SN30 Pro+ Bluetooth Gamepad
There are so many controllers to choose from, but 8BitDo’s wireless gamepads are an excellent choice. The quality and looks of these controllers really add that ‘wow’ factor to any retro gaming build. This one has analogue thumbsticks and comes in a choice of three colours.
If you’re going to build a retro gaming system, what better than this fantastic scaled version of the Sega Mega Drive from RetroFlag? Their cases are spectacularly well designed and this one is the perfect combination of nostalgia and functionality, especially with the programmable shutdown buttons and cooling fan.
Price: £25 magpi.cc/megapi
Why not go one step further and make a portable retro gaming system? The GPi Case is a beautiful replica of a retro handheld console, and the attention to detail is breathtaking. A Raspberry Pi Zero (not supplied) is housed in a detachable cartridge and it even runs off regular AA batteries for gaming on-the-go.
Classic USB Games Controller
If you want functionality without breaking the bank, then the classic USB game controller is an excellent choice. Modelled on a classic controller, this connects to your Raspberry Pi via USB – and a generous cable length means you don’t need to sit too close to your TV to play!
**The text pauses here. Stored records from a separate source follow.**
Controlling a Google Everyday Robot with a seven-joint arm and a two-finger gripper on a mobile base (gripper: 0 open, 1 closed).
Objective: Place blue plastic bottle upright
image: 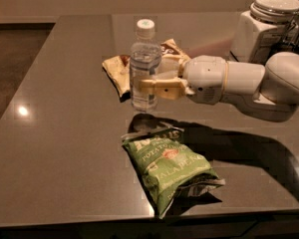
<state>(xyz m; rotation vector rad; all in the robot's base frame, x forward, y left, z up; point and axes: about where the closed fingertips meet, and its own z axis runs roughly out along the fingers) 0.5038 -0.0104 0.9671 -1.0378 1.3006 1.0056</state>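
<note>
- Nearly done: blue plastic bottle point(144, 66) is vertical, cap up, mid-bench, closer to the far edge than the near one.
- Gripper point(150, 79) reaches in from the right edge, clamped on the bottle's lower body, one tan finger across the front.
- Can't tell if the base is seated on the bench point(60, 138); its shadow falls just in front.
- Left, I'd say: confirm contact, release, back out without tipping it.
- Neighbours: tan snack packet point(115, 71) just behind the bottle, green chip bag point(169, 171) by the near edge, white jar point(266, 31) at the far right corner.

Upright bottle point(143, 59) in end effector point(150, 77); chip bag point(169, 171) in front.
</note>
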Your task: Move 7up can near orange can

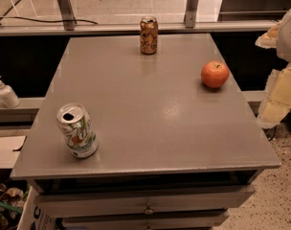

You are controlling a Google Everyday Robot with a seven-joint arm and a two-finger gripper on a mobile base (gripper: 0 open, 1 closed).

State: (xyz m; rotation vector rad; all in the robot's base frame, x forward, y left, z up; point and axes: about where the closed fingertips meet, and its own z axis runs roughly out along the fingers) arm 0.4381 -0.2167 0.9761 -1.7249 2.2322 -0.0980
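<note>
The gripper (279, 99), a pale cream-and-white shape at the right edge of the frame, hangs off the side of the grey table (160, 123) and holds nothing; whether it is set wide or narrow cannot be told. Nearest to it, at right of centre, sits a red-orange apple (215, 74).

Beyond that, at top centre close to the table's far edge, the orange can (149, 35) stands upright. The 7up can (77, 131) stands at lower left, near the front corner, well apart from the orange can, with most of the tabletop between them.

By this showing, the job has not yet begun: the 7up can is neither gripped nor touched, and the reach, the lift, the carry toward the top of the frame and the set-down all remain.

The 7up can stands on its base, long axis vertical, its opened silver top turned up, and its green lettering faces the bottom of the frame.

A white pump bottle (5, 94) stands on a ledge at far left, and drawers (148, 202) show under the table's front edge.
</note>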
We recommend: Micro USB to USB-C adapter
This little adapter lets you use your existing micro USB power supplies with the new-style USB-C ports on Raspberry Pi 4.
Robot building kits
R2-D2 or C-3PO? Or are you more of a BB-8 fan? No matter your favourite, you can always build your own with one of these kits.
CamJam EduKit #3
If you are after a budget kit, this CamJam one is a great introduction to robotics. You’ll need to supply your own Raspberry Pi and chassis (something to attach the kit to), but it’s a great way of getting into the world of robotics before delving into something a little more complex.
Price: £18 magpi.cc/edukit3
The STS-Pi is a great little robot kit that gives you the bare bones to build a two-wheeled roving robot. You’ll need to supply a Raspberry Pi, Camera Module, and motor driver (such as the Explorer pHAT), but you’ll learn the basics of robotics with this nifty kit.
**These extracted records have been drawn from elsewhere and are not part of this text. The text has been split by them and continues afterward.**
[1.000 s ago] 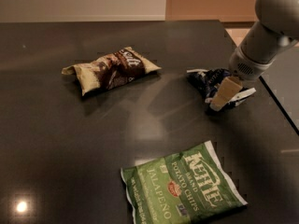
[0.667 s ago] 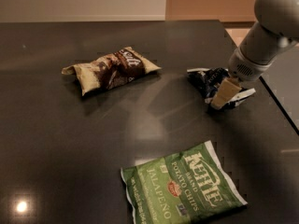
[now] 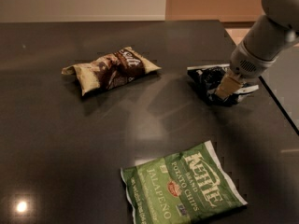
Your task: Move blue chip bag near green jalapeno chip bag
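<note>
**Position.** The tool point(image 3: 227, 87) is down at the right side of the worktop point(image 3: 56, 139), set onto the blue bag point(image 3: 209, 77). The arm point(image 3: 264, 41) reaches in from the upper right. Whether the tool is clenched on the bag or released cannot be told, because the dark foil hides the contact.

**Task item.** The blue bag lies on the worktop near its right edge, partly under the tool. The green bag point(image 3: 182, 188) lies flat toward the front, well apart from the blue bag, below it and to its left. The brown bag point(image 3: 110, 69) lies at the left rear, apart from both.

**Assessment.** The grasp appears to be the step in hand. The carry is not yet done.

**Risks.**
1. Weak hold: crumpled foil is slippery. A pinch on a corner alone could let the bag drop during the carry.
2. Edge: the bag sits close to the right edge. A push rather than a lift could slide it off.
3. Placement: a low approach could drag the blue bag over the green bag and shift it. The blue bag could also land on top rather than beside.
4. Excess downward pressure could crush the contents.
</note>
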You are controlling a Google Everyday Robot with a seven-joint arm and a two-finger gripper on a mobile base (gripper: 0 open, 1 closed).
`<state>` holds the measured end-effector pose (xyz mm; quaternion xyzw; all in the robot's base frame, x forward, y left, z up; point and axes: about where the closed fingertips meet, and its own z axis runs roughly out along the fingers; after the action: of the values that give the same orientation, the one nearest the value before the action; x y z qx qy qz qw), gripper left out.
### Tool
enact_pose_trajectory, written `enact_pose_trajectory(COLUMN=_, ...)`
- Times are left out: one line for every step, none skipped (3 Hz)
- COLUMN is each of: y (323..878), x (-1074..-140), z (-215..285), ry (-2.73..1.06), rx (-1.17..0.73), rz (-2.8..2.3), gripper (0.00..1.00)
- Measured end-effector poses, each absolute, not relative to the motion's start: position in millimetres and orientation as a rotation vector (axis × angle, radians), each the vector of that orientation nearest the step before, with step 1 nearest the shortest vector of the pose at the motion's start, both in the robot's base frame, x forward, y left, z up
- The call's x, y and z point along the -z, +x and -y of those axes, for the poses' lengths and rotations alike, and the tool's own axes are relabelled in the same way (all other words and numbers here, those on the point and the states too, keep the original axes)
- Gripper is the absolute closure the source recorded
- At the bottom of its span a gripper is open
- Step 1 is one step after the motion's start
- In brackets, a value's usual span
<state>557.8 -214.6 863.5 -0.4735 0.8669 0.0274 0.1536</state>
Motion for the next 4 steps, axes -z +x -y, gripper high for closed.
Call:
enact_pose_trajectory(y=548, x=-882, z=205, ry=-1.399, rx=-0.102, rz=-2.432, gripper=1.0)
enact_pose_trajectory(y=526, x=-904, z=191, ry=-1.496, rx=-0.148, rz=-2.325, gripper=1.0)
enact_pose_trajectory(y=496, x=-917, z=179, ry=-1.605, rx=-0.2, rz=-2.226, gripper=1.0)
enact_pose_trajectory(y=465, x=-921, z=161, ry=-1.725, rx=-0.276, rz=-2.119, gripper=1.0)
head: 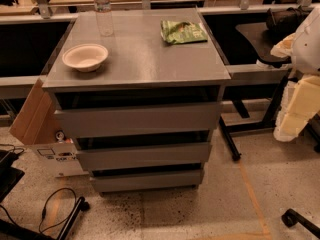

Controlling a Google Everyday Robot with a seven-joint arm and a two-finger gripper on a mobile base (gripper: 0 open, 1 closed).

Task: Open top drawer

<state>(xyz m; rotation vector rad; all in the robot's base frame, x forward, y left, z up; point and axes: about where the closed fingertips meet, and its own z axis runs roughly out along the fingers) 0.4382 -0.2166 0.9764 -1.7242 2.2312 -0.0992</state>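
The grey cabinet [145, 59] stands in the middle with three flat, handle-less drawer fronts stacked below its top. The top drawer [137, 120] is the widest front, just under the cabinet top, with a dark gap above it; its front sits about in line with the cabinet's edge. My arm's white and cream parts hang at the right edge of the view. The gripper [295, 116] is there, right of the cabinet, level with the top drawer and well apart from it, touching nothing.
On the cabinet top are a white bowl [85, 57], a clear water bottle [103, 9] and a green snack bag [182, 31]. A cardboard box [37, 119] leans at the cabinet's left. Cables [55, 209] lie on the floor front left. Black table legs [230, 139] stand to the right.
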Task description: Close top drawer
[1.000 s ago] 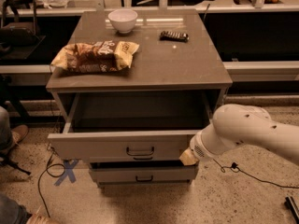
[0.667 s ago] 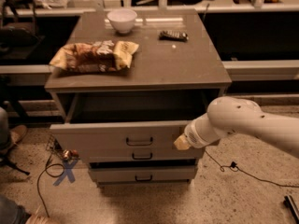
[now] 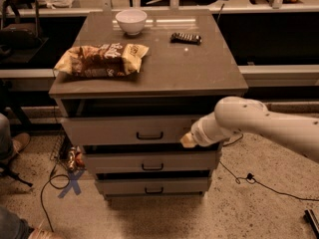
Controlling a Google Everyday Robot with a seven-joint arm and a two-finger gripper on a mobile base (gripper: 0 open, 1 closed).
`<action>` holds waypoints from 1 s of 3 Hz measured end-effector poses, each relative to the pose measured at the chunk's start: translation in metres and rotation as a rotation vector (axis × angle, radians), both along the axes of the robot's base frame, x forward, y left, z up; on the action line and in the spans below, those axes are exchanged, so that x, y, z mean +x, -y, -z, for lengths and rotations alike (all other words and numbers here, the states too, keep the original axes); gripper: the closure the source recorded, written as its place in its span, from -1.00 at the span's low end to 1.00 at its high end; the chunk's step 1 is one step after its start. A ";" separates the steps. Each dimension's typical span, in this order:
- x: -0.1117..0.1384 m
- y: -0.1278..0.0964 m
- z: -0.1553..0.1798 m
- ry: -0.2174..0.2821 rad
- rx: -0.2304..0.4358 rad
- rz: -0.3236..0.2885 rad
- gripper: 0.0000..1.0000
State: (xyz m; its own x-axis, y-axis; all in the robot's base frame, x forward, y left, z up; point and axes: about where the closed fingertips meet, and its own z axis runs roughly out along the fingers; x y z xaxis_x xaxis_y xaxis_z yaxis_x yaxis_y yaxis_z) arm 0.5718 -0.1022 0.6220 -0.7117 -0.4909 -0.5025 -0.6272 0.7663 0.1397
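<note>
The top drawer (image 3: 124,129) is the uppermost of three grey-brown drawers in the cabinet. Its flat front carries a small dark handle (image 3: 150,135) at centre. It stands only slightly out, with a thin dark gap under the cabinet top. My gripper (image 3: 188,140) is at the end of the white arm that comes in from the right. It rests against the right end of the top drawer's front, to the right of the handle.
On the cabinet top (image 3: 199,73) lie a chip bag (image 3: 102,59), a white bowl (image 3: 131,21) and a dark bar (image 3: 186,38). The two lower drawers (image 3: 152,162) stick out a little. Cables and a blue X mark (image 3: 70,183) lie on the floor at left.
The top drawer has slid in from wide open to nearly shut. My gripper and arm moved toward the cabinet with its front.
</note>
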 end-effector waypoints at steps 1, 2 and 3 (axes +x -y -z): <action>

These types of robots are used in manufacturing and engineering plants – well, maybe not Raspberry Pi versions, but the same style. With the MeArm kit, you can build a robotic arm that is controlled using the two supplied thumbsticks (or with code). An ideal option for a budding robotics engineer!
The title says it all here: this is the ultimate Raspberry Pi robot and is designed to withstand some punishment. The chassis is rugged and made of aluminium, and the wheels make it a great off-road choice, especially with the three hours run time. Oh, and it runs any side up, too!
We recommend: MotoZero
A motor driver capable of powering four motors, this board is a great and affordable choice for any robotic build.
Picade X HAT USB-C
If you fancy building your own arcade setup without a kit, this add-on makes controller configuration a breeze. It works with the Pi 4 too!
Picade Plasma kit
Want flashy LED arcade buttons instead of plain ones? This kit adds all the jazziness you’ll need! It comes in six- or ten-button options.